▸ **ACTION ITEM**: Could you return the data below exactly as it appears?

DATA FOR PROCESSING Block Start

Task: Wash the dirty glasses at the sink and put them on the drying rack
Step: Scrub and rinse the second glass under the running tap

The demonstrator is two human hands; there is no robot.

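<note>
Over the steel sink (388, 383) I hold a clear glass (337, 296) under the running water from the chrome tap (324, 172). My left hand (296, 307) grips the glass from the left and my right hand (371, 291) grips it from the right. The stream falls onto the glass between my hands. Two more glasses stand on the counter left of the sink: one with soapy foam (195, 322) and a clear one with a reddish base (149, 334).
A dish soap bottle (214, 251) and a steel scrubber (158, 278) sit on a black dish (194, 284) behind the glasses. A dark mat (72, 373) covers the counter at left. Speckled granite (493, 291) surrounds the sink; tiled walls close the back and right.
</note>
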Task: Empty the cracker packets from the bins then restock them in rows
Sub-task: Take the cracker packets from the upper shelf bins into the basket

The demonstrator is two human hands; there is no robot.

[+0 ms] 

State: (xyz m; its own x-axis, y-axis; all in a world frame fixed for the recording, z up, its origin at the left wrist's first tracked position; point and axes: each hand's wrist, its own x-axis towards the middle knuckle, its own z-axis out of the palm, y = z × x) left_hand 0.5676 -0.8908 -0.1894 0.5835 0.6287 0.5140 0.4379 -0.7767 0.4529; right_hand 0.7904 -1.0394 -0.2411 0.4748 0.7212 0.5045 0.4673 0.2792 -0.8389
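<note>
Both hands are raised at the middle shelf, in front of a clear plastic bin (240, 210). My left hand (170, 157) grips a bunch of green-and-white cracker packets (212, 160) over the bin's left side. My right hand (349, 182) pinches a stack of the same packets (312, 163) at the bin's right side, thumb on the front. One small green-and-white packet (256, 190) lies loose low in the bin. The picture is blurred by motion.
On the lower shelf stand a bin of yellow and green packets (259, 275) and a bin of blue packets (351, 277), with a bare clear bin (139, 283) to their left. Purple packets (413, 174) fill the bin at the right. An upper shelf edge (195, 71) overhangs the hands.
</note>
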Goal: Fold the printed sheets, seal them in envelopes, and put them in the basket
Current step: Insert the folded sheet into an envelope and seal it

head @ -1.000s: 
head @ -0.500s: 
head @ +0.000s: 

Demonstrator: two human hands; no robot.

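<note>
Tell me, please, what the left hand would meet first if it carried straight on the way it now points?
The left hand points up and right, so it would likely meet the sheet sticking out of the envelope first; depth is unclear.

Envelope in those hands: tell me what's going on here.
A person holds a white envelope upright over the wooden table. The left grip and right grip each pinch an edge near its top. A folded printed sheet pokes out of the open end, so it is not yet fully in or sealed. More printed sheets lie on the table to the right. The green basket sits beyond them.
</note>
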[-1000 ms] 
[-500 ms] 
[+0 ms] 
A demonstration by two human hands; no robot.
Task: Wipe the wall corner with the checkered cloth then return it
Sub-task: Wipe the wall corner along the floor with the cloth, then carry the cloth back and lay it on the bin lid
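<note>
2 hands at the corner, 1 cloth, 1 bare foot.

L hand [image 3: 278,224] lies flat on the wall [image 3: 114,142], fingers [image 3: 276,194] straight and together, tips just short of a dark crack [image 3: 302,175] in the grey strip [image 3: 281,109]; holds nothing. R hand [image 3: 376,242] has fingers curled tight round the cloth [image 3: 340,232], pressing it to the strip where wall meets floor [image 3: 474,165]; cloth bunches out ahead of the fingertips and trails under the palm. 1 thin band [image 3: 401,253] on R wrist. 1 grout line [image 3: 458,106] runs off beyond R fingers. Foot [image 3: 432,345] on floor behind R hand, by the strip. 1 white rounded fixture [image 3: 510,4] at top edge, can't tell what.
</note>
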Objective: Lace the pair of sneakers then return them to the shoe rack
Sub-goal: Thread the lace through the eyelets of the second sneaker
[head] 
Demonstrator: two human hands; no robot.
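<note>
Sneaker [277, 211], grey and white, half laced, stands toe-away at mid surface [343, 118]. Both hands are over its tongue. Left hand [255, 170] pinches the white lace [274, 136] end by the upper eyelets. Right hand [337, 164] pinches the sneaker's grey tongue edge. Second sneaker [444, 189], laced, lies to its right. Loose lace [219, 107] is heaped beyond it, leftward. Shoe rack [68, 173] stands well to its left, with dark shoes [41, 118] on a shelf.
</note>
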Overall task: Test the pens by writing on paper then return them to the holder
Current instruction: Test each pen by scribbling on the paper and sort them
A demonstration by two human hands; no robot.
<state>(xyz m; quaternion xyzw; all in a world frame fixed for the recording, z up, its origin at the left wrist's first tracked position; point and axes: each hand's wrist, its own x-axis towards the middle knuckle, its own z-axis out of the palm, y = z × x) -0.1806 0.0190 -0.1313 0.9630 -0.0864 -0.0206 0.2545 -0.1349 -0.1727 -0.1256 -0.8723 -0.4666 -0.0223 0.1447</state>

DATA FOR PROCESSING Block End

▸ **WRITTEN RESPONSE**:
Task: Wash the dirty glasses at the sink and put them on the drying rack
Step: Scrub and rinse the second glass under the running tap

The demonstrator is two human hands; there is no robot.

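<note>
Over the steel sink (388, 383) I hold a clear glass (337, 296) under the running water from the chrome tap (324, 172). My left hand (296, 307) grips the glass from the left and my right hand (371, 291) grips it from the right. The stream falls onto the glass between my hands. Two more glasses stand on the counter left of the sink: one with soapy foam (195, 322) and a clear one with a reddish base (149, 334).
A dish soap bottle (214, 251) and a steel scrubber (158, 278) sit on a black dish (194, 284) behind the glasses. A dark mat (72, 373) covers the counter at left. Speckled granite (493, 291) surrounds the sink; tiled walls close the back and right.
</note>
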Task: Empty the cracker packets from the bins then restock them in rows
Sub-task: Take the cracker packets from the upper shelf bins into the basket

The demonstrator is two human hands; there is no robot.

[+0 ms] 

State: (xyz m; its own x-axis, y-axis; all in a world frame fixed for the recording, z up, its origin at the left wrist's first tracked position; point and axes: each hand's wrist, its own x-axis towards the middle knuckle, its own z-axis out of the palm, y = z × x) left_hand 0.5676 -0.8908 -0.1894 0.5835 0.6287 0.5140 0.4379 -0.7767 0.4529; right_hand 0.7904 -1.0394 -0.2411 0.4748 0.7212 0.5045 0.4673 0.2792 -0.8389
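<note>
Both hands are raised at the middle shelf, in front of a clear plastic bin (240, 210). My left hand (170, 157) grips a bunch of green-and-white cracker packets (212, 160) over the bin's left side. My right hand (349, 182) pinches a stack of the same packets (312, 163) at the bin's right side, thumb on the front. One small green-and-white packet (256, 190) lies loose low in the bin. The picture is blurred by motion.
On the lower shelf stand a bin of yellow and green packets (259, 275) and a bin of blue packets (351, 277), with a bare clear bin (139, 283) to their left. Purple packets (413, 174) fill the bin at the right. An upper shelf edge (195, 71) overhangs the hands.
</note>
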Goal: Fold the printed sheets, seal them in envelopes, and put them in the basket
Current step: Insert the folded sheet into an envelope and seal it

head @ -1.000s: 
head @ -0.500s: 
head @ +0.000s: 

Demonstrator: two human hands; no robot.

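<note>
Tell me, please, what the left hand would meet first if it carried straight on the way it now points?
The left hand points up and right, so it would likely meet the sheet sticking out of the envelope first; depth is unclear.

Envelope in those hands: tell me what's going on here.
A person holds a white envelope upright over the wooden table. The left grip and right grip each pinch an edge near its top. A folded printed sheet pokes out of the open end, so it is not yet fully in or sealed. More printed sheets lie on the table to the right. The green basket sits beyond them.
</note>
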[-1000 ms] 
[-500 ms] 
[+0 ms] 
A demonstration by two human hands; no robot.
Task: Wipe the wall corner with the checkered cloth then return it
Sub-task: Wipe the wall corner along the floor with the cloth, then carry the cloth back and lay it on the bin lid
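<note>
2 hands at the corner, 1 cloth, 1 bare foot.

L hand [image 3: 278,224] lies flat on the wall [image 3: 114,142], fingers [image 3: 276,194] straight and together, tips just short of a dark crack [image 3: 302,175] in the grey strip [image 3: 281,109]; holds nothing. R hand [image 3: 376,242] has fingers curled tight round the cloth [image 3: 340,232], pressing it to the strip where wall meets floor [image 3: 474,165]; cloth bunches out ahead of the fingertips and trails under the palm. 1 thin band [image 3: 401,253] on R wrist. 1 grout line [image 3: 458,106] runs off beyond R fingers. Foot [image 3: 432,345] on floor behind R hand, by the strip. 1 white rounded fixture [image 3: 510,4] at top edge, can't tell what.
</note>
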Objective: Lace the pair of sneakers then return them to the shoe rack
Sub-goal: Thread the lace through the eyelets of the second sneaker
[head] 
Demonstrator: two human hands; no robot.
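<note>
Sneaker [277, 211], grey and white, half laced, stands toe-away at mid surface [343, 118]. Both hands are over its tongue. Left hand [255, 170] pinches the white lace [274, 136] end by the upper eyelets. Right hand [337, 164] pinches the sneaker's grey tongue edge. Second sneaker [444, 189], laced, lies to its right. Loose lace [219, 107] is heaped beyond it, leftward. Shoe rack [68, 173] stands well to its left, with dark shoes [41, 118] on a shelf.
</note>
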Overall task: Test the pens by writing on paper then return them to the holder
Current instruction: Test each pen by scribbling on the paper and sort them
A demonstration by two human hands; no robot.
<state>(xyz m; quaternion xyzw; all in a world frame fixed for the recording, z up, its origin at the left wrist's first tracked position; point and axes: each hand's wrist, its own x-axis towards the middle knuckle, its own z-axis out of the palm, y = z × x) -0.1806 0.0190 -0.1313 0.9630 -0.0864 -0.0206 0.2545 -0.1349 -0.1727 -0.1256 -0.8723 -0.4666 -0.0223 0.1447</state>

That concludes the answer to this exercise.